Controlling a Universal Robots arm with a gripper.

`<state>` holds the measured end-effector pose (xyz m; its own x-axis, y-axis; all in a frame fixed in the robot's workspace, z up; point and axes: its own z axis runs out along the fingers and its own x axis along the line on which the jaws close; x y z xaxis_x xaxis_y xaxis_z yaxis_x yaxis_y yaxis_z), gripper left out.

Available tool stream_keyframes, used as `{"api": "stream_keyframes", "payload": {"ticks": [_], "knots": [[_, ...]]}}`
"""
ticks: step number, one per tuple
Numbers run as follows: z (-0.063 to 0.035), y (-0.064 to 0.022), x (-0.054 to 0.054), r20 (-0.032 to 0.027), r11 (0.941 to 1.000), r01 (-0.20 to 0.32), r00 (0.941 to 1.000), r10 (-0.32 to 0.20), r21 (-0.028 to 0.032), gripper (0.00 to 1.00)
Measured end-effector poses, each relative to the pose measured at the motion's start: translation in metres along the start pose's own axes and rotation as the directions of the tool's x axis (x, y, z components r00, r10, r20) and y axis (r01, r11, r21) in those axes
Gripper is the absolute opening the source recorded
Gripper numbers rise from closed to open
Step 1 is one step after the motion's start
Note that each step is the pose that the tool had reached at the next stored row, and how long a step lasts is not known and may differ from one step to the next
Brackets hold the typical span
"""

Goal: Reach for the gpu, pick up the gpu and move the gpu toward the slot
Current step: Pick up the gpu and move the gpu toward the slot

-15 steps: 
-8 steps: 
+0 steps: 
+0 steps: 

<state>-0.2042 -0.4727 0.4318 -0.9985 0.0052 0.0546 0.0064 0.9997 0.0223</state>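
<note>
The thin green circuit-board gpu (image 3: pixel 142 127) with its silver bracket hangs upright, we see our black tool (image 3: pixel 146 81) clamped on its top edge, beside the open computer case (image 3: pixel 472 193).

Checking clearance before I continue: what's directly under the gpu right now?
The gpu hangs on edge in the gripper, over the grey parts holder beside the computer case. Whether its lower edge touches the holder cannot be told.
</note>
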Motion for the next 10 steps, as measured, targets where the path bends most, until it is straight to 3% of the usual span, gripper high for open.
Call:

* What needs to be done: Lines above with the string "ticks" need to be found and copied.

* Expected answer:
Available tool stream_keyframes, used as `{"api": "stream_keyframes", "payload": {"ticks": [_], "knots": [[_, ...]]}}`
ticks: step number, one per tuple

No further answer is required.